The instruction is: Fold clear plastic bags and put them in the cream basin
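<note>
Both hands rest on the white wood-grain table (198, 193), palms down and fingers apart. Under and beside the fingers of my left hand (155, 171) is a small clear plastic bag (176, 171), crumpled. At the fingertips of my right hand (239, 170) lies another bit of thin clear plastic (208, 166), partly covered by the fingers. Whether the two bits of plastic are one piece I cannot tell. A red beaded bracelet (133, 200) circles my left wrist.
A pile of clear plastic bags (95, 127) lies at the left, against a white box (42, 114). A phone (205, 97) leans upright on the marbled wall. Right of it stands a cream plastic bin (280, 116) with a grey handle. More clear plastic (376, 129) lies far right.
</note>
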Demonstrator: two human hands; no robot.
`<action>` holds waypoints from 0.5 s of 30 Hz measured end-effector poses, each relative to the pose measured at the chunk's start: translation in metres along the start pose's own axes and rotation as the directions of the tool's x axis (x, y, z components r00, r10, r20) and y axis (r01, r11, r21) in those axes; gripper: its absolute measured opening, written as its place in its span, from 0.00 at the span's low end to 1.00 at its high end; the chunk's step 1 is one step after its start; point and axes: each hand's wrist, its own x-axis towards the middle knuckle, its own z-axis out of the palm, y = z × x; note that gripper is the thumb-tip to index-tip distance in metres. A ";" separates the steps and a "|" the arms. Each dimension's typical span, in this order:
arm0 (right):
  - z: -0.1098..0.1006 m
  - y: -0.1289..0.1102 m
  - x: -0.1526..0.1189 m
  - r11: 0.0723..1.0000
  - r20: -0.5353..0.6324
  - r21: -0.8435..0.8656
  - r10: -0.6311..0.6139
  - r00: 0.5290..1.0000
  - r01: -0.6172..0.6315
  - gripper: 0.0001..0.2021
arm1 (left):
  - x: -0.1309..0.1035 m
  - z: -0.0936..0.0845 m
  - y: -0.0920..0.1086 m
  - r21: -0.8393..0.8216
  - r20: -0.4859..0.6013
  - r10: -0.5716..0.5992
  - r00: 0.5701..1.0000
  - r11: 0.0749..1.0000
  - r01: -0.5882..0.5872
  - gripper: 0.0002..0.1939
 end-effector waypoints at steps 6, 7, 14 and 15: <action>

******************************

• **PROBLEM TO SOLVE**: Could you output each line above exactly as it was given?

• **RESULT BELOW**:
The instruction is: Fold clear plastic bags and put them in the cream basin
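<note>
Both hands rest on the white wood-grain table (198, 193), palms down and fingers apart. Under and beside the fingers of my left hand (155, 171) is a small clear plastic bag (176, 171), crumpled. At the fingertips of my right hand (239, 170) lies another bit of thin clear plastic (208, 166), partly covered by the fingers. Whether the two bits of plastic are one piece I cannot tell. A red beaded bracelet (133, 200) circles my left wrist.
A pile of clear plastic bags (95, 127) lies at the left, against a white box (42, 114). A phone (205, 97) leans upright on the marbled wall. Right of it stands a cream plastic bin (280, 116) with a grey handle. More clear plastic (376, 129) lies far right.
</note>
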Demonstrator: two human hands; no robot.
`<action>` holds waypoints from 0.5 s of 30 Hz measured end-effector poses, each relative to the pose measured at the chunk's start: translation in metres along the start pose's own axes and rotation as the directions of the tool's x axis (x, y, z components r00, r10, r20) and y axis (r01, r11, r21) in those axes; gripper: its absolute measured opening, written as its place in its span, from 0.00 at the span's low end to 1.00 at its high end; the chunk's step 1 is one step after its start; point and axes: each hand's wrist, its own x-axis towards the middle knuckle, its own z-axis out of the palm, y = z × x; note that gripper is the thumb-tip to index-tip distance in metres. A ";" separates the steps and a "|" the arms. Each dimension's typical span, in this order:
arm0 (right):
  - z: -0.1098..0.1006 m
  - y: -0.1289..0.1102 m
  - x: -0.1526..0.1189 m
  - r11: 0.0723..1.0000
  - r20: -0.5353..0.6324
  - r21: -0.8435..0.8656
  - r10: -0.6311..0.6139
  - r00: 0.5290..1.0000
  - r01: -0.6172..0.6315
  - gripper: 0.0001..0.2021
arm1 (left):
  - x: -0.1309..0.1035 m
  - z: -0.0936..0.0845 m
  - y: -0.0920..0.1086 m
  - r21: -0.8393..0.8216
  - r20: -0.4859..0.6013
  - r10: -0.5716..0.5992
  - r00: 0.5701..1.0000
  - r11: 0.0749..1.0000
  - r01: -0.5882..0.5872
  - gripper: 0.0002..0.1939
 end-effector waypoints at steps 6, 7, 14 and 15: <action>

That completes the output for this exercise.